- How to complete this task:
In the data below, find the line that contains "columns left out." and the line that contains "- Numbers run". Copy both, plus every line between them, exactly.

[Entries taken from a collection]
○ ○ ○ ○
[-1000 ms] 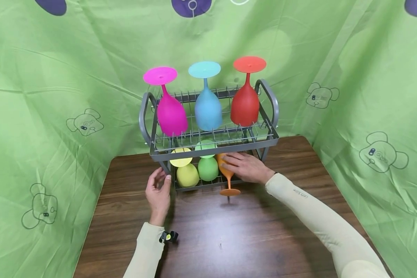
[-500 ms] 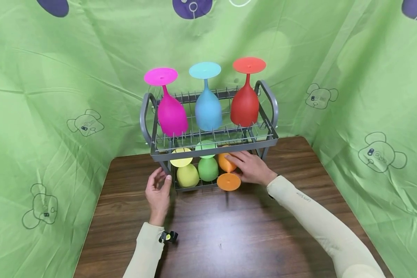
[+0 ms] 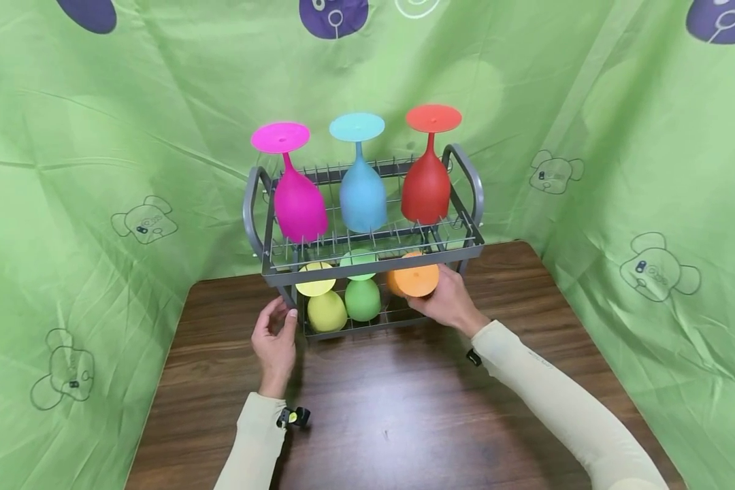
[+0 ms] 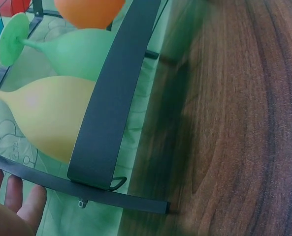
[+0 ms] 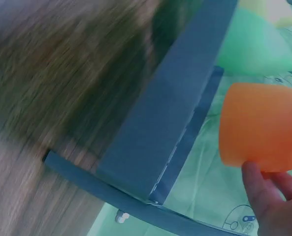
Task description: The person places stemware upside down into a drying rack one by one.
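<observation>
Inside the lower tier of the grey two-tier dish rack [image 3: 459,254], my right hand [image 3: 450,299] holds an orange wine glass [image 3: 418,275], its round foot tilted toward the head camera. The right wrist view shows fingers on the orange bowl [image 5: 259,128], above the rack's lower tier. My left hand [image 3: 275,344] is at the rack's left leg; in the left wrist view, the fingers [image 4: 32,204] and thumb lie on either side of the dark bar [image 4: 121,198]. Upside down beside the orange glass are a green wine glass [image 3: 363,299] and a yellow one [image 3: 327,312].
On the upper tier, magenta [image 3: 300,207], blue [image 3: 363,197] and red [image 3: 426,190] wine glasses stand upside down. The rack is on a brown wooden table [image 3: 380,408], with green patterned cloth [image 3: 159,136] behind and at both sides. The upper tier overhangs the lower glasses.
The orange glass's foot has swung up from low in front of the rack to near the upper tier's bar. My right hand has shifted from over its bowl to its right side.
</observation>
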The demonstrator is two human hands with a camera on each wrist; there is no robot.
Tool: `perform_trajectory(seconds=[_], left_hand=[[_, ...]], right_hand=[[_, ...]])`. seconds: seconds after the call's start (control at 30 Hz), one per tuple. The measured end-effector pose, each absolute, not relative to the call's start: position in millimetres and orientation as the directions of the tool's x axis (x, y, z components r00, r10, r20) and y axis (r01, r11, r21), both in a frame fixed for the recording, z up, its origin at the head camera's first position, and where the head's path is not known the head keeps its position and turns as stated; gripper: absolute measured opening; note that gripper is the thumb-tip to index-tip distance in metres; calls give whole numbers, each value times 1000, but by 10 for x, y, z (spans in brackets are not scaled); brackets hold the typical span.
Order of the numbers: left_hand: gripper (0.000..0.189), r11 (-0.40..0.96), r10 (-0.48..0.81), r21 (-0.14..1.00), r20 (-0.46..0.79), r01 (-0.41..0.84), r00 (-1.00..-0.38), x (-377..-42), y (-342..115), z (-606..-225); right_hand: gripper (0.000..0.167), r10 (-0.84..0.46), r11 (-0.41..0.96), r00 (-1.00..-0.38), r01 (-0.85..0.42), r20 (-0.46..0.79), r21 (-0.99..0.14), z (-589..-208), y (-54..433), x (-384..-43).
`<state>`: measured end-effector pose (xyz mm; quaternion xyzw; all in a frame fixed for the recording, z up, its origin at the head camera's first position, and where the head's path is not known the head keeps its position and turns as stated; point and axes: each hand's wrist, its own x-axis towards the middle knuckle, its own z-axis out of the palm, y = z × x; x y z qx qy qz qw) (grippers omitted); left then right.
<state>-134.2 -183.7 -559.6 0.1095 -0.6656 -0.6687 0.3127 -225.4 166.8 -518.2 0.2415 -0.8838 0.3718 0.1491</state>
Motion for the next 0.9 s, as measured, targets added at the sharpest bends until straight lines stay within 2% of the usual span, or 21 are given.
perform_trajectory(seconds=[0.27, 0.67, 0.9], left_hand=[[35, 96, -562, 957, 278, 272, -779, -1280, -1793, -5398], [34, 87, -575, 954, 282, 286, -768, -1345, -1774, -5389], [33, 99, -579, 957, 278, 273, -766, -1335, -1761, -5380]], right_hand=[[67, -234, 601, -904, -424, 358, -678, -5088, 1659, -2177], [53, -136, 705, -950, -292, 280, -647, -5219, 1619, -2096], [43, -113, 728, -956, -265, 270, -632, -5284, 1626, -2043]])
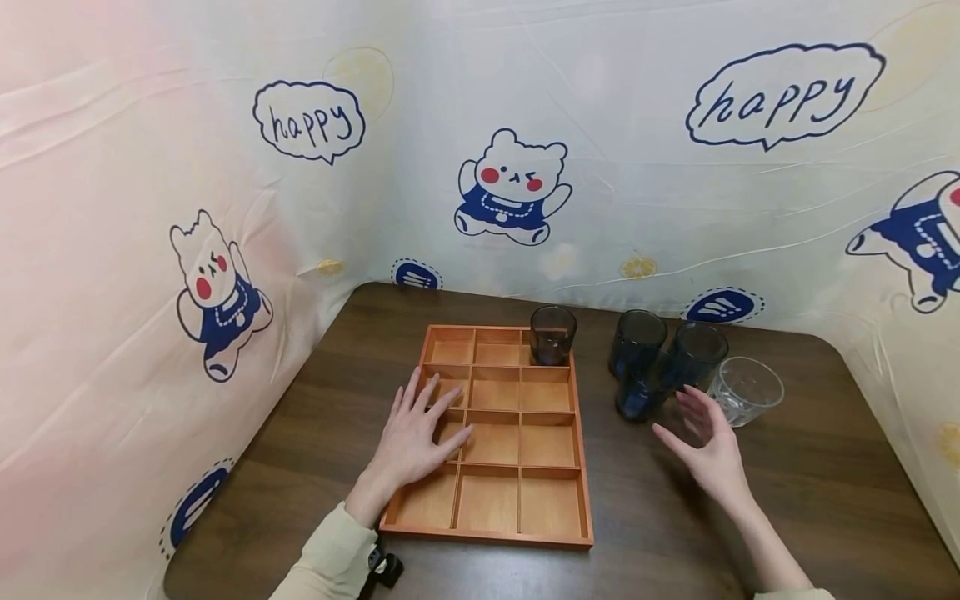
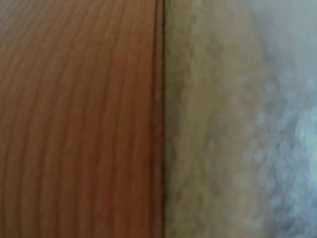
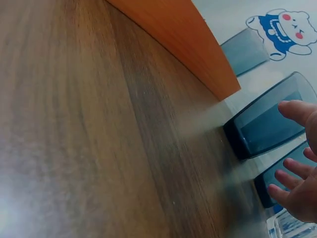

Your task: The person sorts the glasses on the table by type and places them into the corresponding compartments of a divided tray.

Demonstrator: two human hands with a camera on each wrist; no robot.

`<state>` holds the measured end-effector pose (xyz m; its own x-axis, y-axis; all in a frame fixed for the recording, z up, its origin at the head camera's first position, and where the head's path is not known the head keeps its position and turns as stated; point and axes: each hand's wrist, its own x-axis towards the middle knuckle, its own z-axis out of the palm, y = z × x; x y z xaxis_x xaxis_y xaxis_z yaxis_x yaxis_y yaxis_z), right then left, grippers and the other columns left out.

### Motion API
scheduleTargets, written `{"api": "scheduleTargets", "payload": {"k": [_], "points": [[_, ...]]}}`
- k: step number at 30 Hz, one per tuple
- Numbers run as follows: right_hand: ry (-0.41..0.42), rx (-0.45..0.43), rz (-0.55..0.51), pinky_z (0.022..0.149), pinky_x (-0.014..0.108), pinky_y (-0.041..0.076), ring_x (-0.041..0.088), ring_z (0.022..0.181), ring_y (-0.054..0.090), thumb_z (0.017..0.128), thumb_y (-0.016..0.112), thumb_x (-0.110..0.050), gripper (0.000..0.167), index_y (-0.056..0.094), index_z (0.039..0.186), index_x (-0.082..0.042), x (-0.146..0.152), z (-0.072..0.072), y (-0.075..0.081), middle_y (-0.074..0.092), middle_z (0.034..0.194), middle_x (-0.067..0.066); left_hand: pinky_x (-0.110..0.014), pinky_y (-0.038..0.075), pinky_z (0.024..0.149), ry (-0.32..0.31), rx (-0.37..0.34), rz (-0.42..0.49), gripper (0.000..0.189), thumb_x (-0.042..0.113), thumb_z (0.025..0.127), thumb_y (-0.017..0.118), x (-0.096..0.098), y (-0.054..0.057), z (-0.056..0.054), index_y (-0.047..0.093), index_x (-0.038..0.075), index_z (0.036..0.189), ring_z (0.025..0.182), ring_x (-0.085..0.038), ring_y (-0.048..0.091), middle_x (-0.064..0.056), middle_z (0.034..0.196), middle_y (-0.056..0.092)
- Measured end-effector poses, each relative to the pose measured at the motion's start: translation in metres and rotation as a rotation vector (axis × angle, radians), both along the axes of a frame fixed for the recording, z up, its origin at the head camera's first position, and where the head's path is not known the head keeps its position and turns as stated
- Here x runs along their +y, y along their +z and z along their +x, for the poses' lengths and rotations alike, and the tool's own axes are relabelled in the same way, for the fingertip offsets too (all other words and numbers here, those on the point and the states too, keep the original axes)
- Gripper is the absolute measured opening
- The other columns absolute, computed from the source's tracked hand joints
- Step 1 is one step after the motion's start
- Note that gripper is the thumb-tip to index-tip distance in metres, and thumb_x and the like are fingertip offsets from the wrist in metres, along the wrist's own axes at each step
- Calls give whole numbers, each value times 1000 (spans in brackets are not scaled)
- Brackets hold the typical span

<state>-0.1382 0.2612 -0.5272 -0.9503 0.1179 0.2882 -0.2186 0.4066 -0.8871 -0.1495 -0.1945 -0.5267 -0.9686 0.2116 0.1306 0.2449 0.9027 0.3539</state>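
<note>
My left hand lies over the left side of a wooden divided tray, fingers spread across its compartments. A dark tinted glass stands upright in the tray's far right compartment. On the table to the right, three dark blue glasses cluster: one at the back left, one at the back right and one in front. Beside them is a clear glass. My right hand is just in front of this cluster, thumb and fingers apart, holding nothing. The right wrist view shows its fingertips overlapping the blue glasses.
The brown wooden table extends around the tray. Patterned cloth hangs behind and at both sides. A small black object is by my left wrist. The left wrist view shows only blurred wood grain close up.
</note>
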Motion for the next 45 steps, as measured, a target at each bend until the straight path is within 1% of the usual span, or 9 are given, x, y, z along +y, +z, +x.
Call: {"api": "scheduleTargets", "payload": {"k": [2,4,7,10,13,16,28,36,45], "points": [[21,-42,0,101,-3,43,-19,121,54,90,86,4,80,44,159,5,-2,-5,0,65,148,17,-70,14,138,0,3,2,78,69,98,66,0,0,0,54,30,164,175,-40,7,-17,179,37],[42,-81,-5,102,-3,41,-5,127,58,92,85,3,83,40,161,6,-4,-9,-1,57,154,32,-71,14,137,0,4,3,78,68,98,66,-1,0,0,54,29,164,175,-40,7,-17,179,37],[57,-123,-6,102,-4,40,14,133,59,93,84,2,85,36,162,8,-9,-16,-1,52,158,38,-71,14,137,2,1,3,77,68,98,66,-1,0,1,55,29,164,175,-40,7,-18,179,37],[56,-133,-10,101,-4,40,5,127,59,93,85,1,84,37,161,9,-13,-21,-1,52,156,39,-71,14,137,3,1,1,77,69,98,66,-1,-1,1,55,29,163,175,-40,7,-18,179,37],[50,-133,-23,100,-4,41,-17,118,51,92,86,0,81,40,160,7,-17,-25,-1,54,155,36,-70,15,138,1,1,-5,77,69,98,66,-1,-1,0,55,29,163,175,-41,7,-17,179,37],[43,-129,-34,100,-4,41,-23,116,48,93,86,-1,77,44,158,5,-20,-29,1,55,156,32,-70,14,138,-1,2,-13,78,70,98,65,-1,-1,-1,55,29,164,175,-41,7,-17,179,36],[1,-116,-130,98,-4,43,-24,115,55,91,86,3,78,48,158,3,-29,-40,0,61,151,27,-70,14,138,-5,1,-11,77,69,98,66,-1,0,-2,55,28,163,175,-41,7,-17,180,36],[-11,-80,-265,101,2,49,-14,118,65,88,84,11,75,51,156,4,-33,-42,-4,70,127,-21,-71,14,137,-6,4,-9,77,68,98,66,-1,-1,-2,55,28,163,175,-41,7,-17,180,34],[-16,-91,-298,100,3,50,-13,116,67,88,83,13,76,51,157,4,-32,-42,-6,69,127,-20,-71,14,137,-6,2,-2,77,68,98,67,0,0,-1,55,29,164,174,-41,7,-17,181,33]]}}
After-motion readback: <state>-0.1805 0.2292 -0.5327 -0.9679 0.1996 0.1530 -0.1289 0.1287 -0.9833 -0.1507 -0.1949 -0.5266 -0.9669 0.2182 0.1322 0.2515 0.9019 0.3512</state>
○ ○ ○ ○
- Task response:
`<state>` holds the measured end-effector pose (xyz m; its own x-axis, y-axis; all in a frame fixed for the recording, z up, its origin at the head camera's first position, and where the head's path is not known the head keeps its position and turns as stated; point and axes: each hand's wrist, its own x-axis towards the middle knuckle, its own z-axis out of the palm, y = z × x; x y z xaxis_x xaxis_y xaxis_z yaxis_x yaxis_y yaxis_z), right then left, grippers and the other columns left out.

### Motion API
scheduleTargets, written `{"api": "scheduleTargets", "payload": {"k": [_], "points": [[_, ...]]}}`
- k: step number at 30 Hz, one per tuple
- Numbers run as follows: right_hand: ry (-0.41..0.42), rx (-0.45..0.43), rz (-0.55..0.51), pinky_z (0.022..0.149), pinky_x (-0.014..0.108), pinky_y (-0.041..0.076), ring_x (-0.041..0.088), ring_z (0.022..0.181), ring_y (-0.054..0.090), thumb_z (0.017..0.128), thumb_y (-0.016..0.112), thumb_x (-0.110..0.050), gripper (0.000..0.167), index_y (-0.056..0.094), index_z (0.039..0.186), index_x (-0.082..0.042), x (-0.146..0.152), z (-0.072..0.072), y (-0.075..0.081), middle_y (-0.074..0.092), middle_z (0.034..0.194), middle_x (-0.067..0.066); left_hand: pinky_x (-0.110..0.014), pinky_y (-0.038..0.075), pinky_z (0.024..0.149), ry (-0.32..0.31), rx (-0.37..0.34), rz (-0.42..0.49), gripper (0.000..0.189), thumb_x (-0.042..0.113), thumb_z (0.025..0.127), thumb_y (-0.017..0.118), x (-0.096..0.098), y (-0.054..0.057), z (-0.056..0.054), index_y (-0.047..0.093), index_x (-0.038..0.075), index_z (0.036..0.189), ring_z (0.025..0.182), ring_x (-0.085..0.038), ring_y (-0.048..0.091), middle_x (-0.064..0.056), middle_z (0.034..0.196), middle_y (-0.056..0.092)

What this exercise required is now done.